══ Data to use ══
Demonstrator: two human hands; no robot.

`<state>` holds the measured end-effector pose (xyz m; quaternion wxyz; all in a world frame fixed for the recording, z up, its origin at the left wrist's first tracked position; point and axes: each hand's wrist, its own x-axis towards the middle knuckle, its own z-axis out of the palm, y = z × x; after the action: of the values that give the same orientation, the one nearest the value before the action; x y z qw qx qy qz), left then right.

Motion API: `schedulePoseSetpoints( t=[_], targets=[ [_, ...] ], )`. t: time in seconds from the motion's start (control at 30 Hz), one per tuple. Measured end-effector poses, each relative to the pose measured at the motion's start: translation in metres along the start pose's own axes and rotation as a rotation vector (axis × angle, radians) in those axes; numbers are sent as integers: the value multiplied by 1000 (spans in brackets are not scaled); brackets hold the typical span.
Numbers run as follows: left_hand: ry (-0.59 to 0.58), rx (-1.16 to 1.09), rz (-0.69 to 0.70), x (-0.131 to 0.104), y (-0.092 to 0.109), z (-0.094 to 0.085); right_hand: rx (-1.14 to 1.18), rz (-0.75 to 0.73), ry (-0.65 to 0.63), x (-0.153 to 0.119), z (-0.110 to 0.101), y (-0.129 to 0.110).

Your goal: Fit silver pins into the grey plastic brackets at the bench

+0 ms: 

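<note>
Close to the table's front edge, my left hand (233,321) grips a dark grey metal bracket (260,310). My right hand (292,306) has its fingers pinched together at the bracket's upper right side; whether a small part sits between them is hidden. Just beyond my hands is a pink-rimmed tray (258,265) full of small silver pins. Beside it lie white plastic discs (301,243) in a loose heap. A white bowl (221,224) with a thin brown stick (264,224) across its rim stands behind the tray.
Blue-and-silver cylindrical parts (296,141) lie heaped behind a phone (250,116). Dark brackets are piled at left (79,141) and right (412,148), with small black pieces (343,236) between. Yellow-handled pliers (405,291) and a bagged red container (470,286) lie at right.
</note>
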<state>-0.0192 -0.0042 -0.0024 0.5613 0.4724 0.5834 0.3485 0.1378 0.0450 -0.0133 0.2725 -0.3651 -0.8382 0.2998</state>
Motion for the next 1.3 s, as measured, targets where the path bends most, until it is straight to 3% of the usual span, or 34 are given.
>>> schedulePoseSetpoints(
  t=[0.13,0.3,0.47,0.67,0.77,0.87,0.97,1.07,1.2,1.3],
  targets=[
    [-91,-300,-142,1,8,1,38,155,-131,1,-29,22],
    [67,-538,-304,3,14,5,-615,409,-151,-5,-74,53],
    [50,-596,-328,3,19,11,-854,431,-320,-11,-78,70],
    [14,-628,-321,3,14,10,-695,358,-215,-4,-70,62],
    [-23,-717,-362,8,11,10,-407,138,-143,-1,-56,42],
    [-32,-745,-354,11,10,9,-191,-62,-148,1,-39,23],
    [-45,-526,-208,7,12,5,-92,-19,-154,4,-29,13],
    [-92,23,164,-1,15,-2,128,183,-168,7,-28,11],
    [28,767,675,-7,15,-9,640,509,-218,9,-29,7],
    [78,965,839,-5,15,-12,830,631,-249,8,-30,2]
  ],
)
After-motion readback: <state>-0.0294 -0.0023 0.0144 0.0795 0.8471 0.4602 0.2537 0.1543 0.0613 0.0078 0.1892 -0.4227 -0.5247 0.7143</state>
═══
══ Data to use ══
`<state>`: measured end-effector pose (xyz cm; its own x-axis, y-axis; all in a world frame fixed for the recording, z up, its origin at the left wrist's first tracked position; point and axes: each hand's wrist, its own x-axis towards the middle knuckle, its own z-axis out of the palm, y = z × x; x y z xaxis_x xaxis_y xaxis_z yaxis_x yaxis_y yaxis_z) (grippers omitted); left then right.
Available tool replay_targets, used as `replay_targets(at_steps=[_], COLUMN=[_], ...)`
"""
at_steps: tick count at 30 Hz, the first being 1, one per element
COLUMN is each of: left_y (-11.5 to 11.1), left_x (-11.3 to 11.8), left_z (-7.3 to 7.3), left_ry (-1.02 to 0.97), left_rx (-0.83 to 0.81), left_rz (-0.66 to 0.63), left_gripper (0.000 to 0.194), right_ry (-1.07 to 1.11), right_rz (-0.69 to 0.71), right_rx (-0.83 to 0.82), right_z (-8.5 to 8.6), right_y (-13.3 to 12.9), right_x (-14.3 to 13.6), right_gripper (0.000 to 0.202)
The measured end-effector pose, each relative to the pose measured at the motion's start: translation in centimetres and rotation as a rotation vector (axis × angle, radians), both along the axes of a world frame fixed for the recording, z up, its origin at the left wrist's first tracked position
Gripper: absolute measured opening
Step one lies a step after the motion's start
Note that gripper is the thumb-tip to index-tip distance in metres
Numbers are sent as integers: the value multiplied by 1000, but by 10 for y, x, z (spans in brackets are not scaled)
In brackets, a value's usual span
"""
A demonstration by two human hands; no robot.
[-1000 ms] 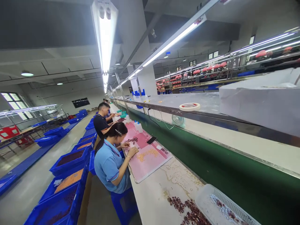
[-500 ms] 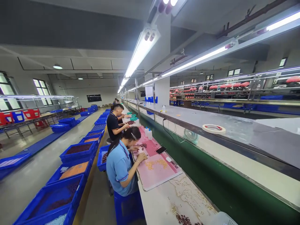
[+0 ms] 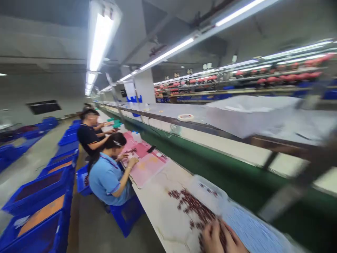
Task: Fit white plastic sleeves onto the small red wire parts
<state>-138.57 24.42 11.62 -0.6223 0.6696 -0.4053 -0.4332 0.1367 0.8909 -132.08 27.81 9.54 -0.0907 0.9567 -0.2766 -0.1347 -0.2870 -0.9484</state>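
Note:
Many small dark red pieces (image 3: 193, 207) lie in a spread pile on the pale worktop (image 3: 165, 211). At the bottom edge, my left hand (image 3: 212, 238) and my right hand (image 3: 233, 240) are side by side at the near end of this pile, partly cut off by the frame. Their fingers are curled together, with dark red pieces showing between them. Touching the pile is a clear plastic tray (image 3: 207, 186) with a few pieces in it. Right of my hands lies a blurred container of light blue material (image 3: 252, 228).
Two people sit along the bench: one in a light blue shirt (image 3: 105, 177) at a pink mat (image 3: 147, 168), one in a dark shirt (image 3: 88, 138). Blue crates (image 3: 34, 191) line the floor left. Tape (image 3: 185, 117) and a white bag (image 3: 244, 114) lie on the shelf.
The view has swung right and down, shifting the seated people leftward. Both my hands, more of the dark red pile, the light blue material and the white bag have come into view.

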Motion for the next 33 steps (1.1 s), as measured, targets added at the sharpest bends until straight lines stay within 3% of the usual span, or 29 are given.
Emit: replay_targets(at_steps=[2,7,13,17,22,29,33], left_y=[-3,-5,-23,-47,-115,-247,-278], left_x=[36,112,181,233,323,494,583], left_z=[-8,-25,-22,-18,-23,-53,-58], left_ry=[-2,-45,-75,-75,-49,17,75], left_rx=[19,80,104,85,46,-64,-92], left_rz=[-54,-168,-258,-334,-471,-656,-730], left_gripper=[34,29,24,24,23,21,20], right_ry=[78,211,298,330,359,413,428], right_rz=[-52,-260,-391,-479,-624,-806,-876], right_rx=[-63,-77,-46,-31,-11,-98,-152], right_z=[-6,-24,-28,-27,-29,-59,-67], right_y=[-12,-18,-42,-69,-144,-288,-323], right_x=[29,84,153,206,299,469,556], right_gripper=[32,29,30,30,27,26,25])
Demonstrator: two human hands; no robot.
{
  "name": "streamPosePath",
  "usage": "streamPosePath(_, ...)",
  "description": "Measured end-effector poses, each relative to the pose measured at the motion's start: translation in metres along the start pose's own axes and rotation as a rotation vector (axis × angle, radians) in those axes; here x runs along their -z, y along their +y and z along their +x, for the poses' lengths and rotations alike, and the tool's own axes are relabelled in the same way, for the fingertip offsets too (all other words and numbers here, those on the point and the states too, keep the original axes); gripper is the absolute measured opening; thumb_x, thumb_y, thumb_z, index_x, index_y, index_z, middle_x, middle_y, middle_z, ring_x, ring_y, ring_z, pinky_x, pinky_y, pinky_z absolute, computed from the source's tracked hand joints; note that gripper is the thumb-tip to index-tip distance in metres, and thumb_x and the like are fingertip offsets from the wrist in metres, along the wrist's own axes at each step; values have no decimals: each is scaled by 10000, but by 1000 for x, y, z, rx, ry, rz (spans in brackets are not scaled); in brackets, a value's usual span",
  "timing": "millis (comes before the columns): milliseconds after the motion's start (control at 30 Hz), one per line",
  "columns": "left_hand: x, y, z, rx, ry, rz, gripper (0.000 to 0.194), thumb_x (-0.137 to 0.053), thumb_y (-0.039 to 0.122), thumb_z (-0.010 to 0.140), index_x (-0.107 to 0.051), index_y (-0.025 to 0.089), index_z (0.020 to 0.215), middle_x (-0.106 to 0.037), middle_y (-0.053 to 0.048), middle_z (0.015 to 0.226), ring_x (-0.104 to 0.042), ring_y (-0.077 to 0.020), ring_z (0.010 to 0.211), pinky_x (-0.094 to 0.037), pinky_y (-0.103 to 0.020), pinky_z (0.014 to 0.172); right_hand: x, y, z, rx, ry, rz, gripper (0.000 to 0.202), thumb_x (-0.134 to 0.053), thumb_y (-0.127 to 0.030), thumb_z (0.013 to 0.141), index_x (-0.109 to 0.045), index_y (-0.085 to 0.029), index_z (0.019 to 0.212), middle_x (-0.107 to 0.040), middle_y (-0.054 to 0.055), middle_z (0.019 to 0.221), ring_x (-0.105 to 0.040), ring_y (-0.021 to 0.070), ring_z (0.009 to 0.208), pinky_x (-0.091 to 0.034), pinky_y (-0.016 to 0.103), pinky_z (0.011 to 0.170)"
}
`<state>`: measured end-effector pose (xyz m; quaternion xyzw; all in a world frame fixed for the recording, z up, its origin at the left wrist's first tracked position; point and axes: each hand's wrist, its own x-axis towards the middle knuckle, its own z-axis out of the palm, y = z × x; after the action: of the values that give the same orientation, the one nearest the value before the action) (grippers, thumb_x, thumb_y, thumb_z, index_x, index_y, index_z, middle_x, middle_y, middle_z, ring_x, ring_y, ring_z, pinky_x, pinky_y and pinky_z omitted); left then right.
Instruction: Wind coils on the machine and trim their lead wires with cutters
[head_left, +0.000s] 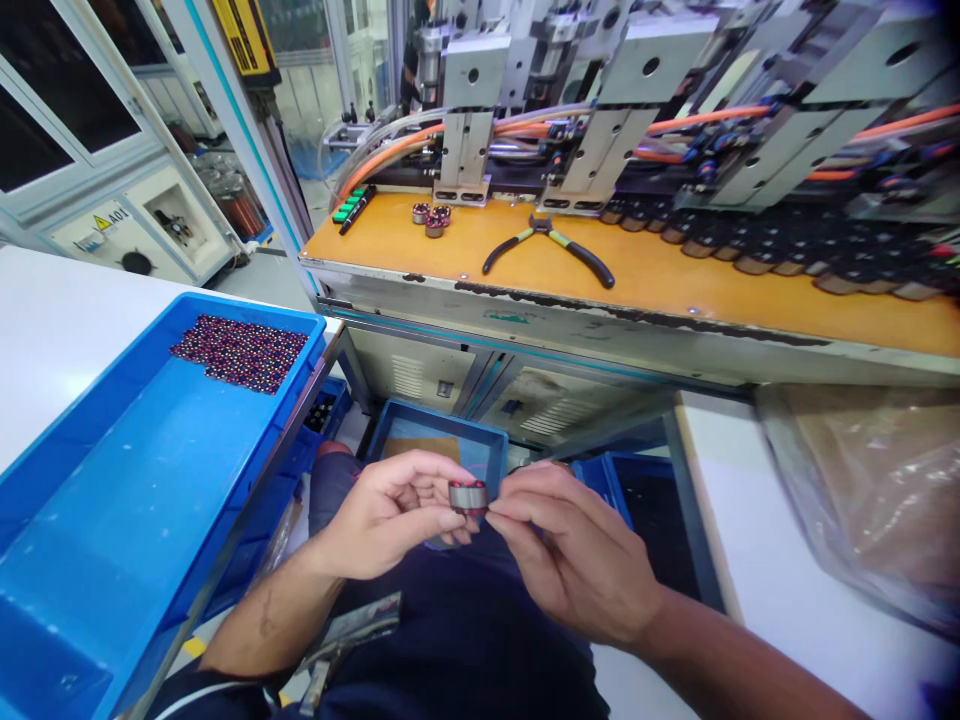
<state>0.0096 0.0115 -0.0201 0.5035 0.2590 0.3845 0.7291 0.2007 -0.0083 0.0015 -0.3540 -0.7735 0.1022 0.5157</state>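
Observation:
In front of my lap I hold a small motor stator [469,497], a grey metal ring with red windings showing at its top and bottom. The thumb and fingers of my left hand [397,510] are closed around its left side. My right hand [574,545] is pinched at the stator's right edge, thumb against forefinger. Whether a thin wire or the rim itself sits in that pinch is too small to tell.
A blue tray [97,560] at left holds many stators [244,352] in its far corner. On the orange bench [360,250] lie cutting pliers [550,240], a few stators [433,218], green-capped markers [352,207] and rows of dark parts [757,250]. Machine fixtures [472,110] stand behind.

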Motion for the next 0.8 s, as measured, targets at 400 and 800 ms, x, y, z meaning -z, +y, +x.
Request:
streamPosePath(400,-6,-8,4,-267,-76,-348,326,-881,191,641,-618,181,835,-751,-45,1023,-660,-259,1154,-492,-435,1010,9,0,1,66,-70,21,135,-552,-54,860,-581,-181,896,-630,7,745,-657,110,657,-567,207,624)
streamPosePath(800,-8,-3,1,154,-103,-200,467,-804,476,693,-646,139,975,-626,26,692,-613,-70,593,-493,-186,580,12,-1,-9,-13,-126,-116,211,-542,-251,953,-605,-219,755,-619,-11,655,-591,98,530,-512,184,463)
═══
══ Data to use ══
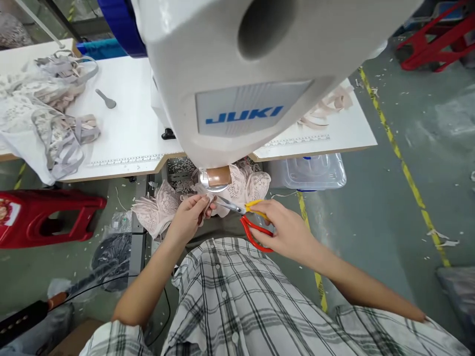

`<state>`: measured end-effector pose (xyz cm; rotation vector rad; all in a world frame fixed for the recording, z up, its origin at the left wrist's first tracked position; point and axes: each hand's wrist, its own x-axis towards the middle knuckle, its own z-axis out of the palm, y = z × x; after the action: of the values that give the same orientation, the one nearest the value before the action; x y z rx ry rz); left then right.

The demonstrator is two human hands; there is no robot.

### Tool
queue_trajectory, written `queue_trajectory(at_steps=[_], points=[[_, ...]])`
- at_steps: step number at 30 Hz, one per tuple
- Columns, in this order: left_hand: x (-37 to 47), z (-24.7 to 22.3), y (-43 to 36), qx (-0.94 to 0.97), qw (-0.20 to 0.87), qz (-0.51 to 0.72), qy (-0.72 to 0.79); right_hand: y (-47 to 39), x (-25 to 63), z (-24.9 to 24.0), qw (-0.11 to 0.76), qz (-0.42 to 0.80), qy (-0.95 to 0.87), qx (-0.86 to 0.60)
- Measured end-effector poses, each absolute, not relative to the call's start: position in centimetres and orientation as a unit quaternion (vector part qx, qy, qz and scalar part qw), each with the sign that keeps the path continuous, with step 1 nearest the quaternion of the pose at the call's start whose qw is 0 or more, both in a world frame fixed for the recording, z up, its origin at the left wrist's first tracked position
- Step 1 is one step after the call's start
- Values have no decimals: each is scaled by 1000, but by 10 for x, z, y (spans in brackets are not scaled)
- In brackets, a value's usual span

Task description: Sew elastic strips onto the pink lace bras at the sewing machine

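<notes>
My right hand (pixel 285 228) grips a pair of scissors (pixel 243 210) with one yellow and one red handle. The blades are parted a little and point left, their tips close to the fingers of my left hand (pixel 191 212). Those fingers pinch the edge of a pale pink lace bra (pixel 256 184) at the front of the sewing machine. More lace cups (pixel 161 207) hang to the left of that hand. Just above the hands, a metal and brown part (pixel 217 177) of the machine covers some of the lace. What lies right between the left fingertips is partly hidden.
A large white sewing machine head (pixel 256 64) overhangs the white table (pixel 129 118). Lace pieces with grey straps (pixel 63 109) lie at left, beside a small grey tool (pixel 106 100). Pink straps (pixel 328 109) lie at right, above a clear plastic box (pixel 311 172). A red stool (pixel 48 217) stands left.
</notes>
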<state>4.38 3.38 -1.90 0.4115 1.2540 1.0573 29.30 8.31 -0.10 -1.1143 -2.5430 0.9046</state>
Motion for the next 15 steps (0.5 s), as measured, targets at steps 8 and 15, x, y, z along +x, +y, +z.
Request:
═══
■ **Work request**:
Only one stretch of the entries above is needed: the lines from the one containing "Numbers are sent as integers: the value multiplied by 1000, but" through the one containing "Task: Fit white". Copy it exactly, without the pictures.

■ **Response below**:
Numbers are sent as integers: the value multiplied by 1000, but by 10 for y, x, z (spans in brackets are not scaled)
In brackets, a value's usual span
"""
A demonstration by two human hands; no robot.
[-1000 ms] 
[-500 ms] 
[+0 ms] 
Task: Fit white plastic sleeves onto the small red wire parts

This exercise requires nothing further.